The problem »
Find every line of the listing below where "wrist" appears, and copy it.
Dataset extract Start Marker
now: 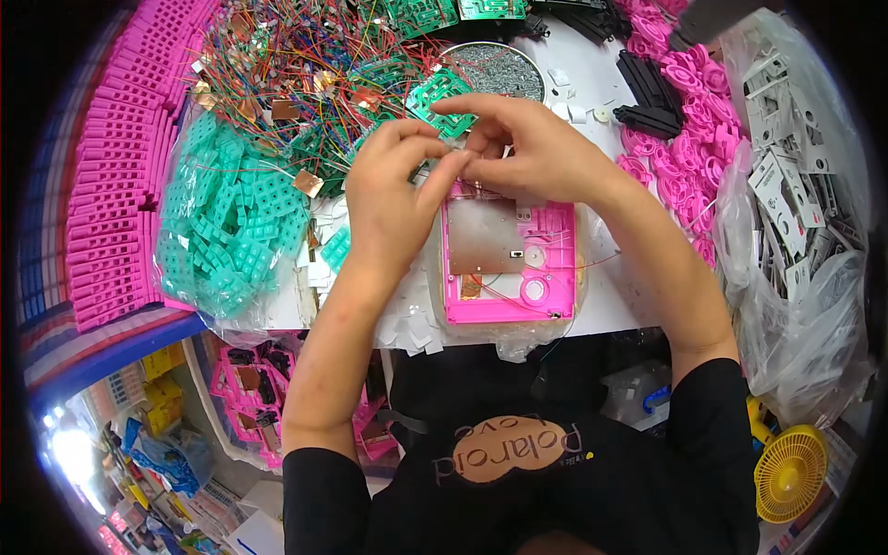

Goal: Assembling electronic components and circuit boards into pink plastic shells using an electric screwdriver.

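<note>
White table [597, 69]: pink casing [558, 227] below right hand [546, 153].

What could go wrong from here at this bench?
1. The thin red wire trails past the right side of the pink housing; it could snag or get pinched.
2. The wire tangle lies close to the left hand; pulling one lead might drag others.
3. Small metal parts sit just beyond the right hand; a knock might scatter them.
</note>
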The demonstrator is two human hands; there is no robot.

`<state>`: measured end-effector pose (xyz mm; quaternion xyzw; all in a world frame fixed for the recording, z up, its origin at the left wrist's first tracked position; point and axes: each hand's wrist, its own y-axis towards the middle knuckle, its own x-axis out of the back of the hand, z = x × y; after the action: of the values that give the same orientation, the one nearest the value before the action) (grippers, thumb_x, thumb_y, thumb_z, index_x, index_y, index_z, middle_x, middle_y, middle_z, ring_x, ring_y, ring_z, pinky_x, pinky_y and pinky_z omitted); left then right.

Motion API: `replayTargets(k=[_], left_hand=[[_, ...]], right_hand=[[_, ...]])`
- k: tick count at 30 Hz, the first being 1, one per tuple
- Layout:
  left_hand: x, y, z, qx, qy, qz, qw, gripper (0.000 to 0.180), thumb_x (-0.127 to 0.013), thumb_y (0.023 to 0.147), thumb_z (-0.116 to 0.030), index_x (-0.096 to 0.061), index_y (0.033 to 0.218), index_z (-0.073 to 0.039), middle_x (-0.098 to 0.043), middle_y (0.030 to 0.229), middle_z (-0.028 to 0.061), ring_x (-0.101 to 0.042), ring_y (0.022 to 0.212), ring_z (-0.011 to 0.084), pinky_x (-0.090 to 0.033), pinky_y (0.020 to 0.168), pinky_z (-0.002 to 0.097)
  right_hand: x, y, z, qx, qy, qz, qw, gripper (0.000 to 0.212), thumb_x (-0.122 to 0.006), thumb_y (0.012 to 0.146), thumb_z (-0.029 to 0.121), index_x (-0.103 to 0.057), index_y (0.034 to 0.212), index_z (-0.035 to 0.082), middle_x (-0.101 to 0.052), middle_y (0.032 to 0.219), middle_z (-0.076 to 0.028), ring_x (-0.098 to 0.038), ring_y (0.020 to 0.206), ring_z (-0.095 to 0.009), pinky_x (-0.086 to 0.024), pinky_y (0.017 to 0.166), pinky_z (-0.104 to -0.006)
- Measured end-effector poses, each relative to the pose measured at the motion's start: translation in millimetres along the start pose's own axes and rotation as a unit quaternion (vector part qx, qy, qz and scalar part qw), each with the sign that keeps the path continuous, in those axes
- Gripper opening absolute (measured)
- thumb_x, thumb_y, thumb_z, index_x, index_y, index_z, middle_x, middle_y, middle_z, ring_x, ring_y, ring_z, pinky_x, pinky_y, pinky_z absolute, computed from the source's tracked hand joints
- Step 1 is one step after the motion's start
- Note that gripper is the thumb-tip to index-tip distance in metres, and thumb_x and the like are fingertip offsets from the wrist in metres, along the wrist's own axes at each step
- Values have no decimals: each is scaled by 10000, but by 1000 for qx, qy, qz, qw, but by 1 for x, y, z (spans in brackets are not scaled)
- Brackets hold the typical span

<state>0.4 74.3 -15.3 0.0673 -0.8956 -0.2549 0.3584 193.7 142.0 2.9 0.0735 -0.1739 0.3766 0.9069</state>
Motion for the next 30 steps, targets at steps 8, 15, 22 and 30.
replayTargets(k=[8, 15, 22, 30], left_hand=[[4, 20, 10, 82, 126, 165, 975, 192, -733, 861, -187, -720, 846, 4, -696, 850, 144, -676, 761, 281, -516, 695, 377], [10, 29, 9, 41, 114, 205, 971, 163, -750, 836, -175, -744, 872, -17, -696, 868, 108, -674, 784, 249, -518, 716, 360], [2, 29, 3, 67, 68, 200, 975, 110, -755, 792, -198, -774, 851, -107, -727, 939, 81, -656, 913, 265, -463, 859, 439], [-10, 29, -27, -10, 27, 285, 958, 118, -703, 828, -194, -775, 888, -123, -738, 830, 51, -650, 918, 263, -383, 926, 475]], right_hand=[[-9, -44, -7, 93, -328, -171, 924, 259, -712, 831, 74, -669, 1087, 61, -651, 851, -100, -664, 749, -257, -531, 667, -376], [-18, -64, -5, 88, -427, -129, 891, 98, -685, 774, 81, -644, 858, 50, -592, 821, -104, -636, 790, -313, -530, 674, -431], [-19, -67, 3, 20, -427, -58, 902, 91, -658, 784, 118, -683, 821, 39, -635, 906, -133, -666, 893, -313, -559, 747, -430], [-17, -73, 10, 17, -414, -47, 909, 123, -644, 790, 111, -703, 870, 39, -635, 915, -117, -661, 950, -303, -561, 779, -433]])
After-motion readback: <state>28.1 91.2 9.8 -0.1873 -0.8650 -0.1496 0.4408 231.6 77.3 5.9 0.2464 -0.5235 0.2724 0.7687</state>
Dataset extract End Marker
Expected output »
`<state>`: measured end-effector pose (xyz mm; quaternion xyzw; all in a world frame fixed for the recording, z up, its origin at the left wrist's first tracked position; point and axes: each hand's wrist, its own y-axis towards the middle knuckle, its own x-axis out of the back of the hand, z = x × y; after the action: of the values that give the same orientation, the one nearest the value before the action) (grippers, thumb_x, thumb_y, thumb_z, index_x, index_y, index_z, middle_x, middle_y, middle_z, ring_x, ring_y, ring_z, pinky_x, pinky_y and pinky_z omitted); left then right.
- Note that gripper is the thumb-tip to index-tip distance in metres, and thumb_x and the like are fingertip offsets from the wrist in metres, along the wrist's own axes at each step

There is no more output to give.